Pierrot lunaire a été composé pour une diseuse de cabaret. Les cabarets littéraires étaient des lieux de réunion pour les artistes et les intellectuels ; ils sont liés à la bohème de la fin du 19e siècle (en France, le plus célèbre fut le Chat noir ; Schönberg officia au début du siècle dans un cabaret berlinois non moins célèbre, l’Überbrettl, et y composa quelques chansons, les Brett-Lieder). Albertine Zehme, qui commanda l’œuvre à Schönberg, faisait régulièrement des lectures de poèmes avec un accompagnement musical, dans la tradition du mélodrame. À cette époque, Schönberg vivait à Berlin, où il enseignait.
Dans Pierrot, il chercha à intégrer une voix à demi parlée, ou parlée-chantée (Sprechgesang), à l’écriture instrumentale. Il envisagea cette partition, écrite très rapidement, comme une étude pour un projet plus important.
En choisissant d’utiliser un ensemble de cinq musiciens au centre duquel se trouve le piano, Schönberg invente l’ensemble de musique contemporaine, avec ses trois familles instrumentales : les cordes (violon, alto et violoncelle), les vents (flûte, flûte piccolo, clarinette, clarinette basse) et le piano (c’est le violoniste qui joue l’alto, le clarinettiste qui joue la clarinette basse, et le flûtiste qui joue le piccolo). Chacun des 21 mélodrames offre une combinaison instrumentale différente, donnant à la sonorité une fonction importante. De même, chacun possède une forme spécifique : libre, durchkomponiert, ou référencée (valse, barcarolle, sérénade, passacaille, fugue).

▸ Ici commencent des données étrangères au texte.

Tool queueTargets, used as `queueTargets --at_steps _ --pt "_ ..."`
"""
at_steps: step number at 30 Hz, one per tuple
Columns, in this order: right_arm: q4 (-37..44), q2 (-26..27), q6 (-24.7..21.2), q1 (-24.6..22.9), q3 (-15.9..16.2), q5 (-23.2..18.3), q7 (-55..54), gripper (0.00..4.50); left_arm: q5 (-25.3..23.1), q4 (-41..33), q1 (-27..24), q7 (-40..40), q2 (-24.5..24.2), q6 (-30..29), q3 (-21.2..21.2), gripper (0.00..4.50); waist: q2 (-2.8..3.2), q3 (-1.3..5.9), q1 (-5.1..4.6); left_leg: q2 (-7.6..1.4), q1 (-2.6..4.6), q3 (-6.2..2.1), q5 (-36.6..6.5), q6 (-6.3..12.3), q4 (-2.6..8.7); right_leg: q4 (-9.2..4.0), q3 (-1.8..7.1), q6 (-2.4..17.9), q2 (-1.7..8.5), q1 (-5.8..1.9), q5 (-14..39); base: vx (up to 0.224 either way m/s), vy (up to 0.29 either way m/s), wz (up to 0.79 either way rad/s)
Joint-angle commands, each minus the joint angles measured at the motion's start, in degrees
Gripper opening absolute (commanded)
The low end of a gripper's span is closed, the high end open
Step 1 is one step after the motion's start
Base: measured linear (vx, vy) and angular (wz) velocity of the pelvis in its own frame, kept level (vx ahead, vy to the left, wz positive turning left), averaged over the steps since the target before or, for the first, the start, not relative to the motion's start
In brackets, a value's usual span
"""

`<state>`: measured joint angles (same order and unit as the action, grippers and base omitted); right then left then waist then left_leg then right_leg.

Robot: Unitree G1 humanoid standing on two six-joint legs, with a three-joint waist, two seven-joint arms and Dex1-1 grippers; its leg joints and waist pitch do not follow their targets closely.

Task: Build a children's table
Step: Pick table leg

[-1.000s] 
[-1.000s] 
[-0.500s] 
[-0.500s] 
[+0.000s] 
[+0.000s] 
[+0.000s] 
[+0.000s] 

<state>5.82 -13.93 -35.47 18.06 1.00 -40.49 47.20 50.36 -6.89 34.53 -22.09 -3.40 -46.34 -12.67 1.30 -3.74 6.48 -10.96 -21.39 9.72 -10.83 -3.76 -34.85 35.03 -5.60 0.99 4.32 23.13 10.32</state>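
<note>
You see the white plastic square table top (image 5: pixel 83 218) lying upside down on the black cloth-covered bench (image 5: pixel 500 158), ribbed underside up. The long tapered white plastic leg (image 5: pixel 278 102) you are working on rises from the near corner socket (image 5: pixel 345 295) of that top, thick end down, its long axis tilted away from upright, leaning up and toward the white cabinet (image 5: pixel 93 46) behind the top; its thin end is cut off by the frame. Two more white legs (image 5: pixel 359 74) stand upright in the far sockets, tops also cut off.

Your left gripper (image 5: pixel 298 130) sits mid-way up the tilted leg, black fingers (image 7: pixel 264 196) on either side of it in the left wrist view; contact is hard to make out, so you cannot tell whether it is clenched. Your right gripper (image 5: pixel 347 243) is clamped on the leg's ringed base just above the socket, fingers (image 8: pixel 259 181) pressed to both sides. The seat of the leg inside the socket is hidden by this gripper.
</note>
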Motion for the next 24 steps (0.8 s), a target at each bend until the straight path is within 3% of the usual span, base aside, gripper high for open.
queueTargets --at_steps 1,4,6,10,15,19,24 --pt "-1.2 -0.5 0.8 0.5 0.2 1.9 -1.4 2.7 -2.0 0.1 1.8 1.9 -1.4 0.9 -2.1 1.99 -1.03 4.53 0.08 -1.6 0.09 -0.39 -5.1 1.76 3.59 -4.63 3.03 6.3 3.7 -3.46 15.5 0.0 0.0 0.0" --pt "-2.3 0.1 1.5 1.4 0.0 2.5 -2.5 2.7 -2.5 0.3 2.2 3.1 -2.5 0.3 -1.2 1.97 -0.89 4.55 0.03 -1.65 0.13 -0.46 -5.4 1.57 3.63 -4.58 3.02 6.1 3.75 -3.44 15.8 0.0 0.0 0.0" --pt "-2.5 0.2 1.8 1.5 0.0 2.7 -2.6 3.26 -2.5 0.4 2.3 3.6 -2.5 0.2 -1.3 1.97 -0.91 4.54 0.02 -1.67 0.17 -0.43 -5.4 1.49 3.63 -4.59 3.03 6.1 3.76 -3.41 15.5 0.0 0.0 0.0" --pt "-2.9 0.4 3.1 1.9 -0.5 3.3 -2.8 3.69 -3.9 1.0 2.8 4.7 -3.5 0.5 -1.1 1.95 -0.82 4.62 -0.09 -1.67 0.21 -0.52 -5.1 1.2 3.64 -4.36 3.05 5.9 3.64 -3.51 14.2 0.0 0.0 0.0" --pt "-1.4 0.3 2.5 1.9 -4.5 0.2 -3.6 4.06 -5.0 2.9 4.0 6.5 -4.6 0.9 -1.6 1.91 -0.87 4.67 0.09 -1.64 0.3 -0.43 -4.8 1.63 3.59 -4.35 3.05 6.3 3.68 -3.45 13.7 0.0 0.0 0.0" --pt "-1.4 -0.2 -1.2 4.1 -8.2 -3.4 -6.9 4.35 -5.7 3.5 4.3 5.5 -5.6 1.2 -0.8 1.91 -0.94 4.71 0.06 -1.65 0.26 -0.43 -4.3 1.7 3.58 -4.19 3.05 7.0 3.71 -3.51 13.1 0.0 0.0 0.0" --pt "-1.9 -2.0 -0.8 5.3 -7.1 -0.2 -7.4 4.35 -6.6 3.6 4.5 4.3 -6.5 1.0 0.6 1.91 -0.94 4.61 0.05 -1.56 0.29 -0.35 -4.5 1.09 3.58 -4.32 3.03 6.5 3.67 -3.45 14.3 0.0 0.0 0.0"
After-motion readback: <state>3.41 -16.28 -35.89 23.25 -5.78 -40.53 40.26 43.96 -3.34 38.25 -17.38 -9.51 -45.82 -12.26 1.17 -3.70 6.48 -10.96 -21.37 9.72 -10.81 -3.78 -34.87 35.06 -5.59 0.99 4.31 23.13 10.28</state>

Contrairement aux formations de chambre traditionnelles avec piano, celle de Pierrot lunaire ne vise pas l’homogénéité et la fusion des timbres, mais au contraire leur différenciation, en lien avec une écriture essentiellement contrapuntique. L’œuvre frappa Stravinsky lorsqu’il l’entendit à Berlin peu après sa création.

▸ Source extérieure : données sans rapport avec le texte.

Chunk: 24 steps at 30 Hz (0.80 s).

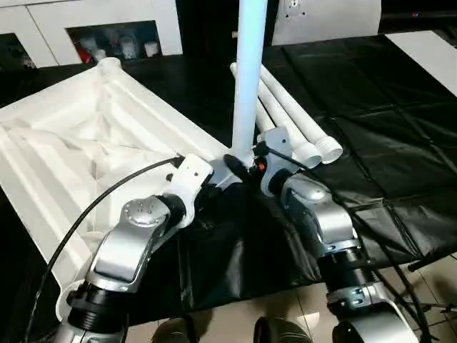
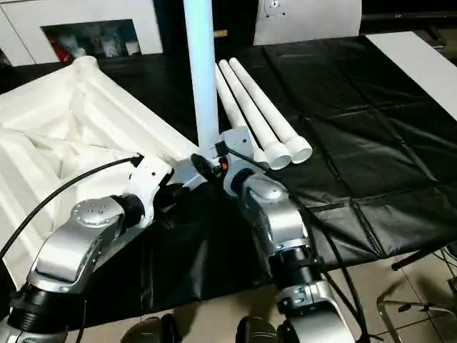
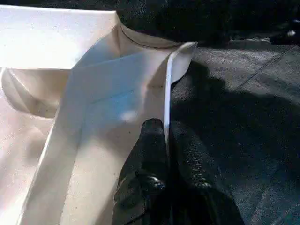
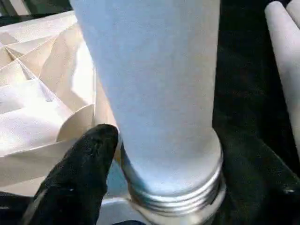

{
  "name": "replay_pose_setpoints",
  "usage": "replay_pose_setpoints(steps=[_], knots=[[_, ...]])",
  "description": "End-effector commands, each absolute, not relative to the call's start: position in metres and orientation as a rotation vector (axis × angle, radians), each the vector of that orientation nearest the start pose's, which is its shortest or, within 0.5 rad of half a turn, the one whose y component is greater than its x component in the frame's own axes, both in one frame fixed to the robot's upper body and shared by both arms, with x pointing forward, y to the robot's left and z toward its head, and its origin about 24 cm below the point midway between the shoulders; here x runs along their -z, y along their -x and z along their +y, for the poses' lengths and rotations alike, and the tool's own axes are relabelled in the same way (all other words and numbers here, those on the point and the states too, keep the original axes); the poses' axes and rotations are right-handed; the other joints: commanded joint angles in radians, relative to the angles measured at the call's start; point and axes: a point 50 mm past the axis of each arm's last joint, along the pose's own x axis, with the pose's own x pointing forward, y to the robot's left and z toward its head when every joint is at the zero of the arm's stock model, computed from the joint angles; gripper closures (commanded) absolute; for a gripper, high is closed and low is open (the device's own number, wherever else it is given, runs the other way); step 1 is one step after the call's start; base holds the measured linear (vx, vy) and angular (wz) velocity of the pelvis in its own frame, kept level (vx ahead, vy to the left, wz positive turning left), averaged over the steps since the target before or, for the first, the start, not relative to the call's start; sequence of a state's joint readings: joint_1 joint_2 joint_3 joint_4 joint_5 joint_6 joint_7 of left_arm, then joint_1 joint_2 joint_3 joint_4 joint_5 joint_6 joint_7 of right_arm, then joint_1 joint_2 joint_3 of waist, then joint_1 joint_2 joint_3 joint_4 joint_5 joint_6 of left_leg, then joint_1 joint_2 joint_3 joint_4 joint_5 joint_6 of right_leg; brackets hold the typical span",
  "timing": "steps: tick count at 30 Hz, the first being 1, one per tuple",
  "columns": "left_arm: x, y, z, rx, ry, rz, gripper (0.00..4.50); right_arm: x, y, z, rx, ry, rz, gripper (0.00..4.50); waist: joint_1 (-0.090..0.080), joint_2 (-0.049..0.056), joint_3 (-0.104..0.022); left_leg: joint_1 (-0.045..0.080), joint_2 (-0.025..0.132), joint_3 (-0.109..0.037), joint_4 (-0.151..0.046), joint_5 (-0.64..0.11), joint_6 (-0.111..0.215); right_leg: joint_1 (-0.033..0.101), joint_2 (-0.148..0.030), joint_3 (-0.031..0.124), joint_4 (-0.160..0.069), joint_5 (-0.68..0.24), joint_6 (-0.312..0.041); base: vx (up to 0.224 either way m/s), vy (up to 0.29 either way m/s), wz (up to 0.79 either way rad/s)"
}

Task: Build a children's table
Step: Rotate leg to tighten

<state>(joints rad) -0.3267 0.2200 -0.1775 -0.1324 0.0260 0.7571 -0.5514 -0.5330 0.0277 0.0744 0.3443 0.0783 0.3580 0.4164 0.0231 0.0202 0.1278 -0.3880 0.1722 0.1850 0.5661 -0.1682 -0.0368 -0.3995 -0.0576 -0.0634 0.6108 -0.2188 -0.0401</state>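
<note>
leg (image 1: 248,78) upright at table top (image 1: 86,136) corner, right gripper (image 4: 154,178) around its base

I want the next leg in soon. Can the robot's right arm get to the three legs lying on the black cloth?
Probably yes: the three loose legs lie just beyond it with nothing between, but its fingers flank the upright leg.

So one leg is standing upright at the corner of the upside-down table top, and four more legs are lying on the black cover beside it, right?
Not quite: three spare legs lie on the black cover, not four, as the right eye view shows. The rest holds: one leg stands upright at the corner of the upturned table top.
</note>
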Motion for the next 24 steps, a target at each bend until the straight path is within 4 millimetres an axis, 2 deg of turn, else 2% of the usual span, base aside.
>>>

Pierrot lunaire est divisée en trois grandes parties composées chacune de 7 pièces. La figure de Pierrot renvoie à celle de l’artiste incompris ; elle était courante dans la littérature de la fin du 19e siècle (Verlaine, Mallarmé), notamment dans la poésie symboliste, courant auquel se rattache le belge Albert Giraud, auteur des poèmes que Schönberg choisit pour son œuvre, mais dans une traduction allemande d’Otto Erich Hartleben.
Les mélodies de Frank Martin s’inscrivent dans l’esthétique française de la mélodie. En choisissant de soutenir la voix avec des instruments tels que la flûte et le piano ou la flûte et l’alto dans les Chants de Noël et les Sonnets à Cassandre, écrits à 26 années de distance, Martin fait écho aux mélodies avec instruments de Stravinsky, Ravel ou Delage, dont la composition, en 1913, avait été stimulée par l’exemple du Pierrot lunaire sans toutefois en reprendre l’esthétique : à l’expressionnisme de Schönberg et à la virtuosité de son écriture instrumentale, Martin oppose ainsi une musique douce d’une grande fluidité, fondée sur des lignes mélodiques souples qui évoquent par moments les temps anciens, et que les instruments se contentent d’accompagner. Nulle recherche ici d’une expressivité poussée à ses limites, comme chez Schönberg, mais celle de la pure beauté et d’une grande simplicité. À l’émancipation de la dissonance chez Schönberg, Martin oppose un diatonisme légèrement coloré par des notes étrangères, l’un des seuls liens que l’on puisse trouver entre les deux compositeurs étant la recherche de concision.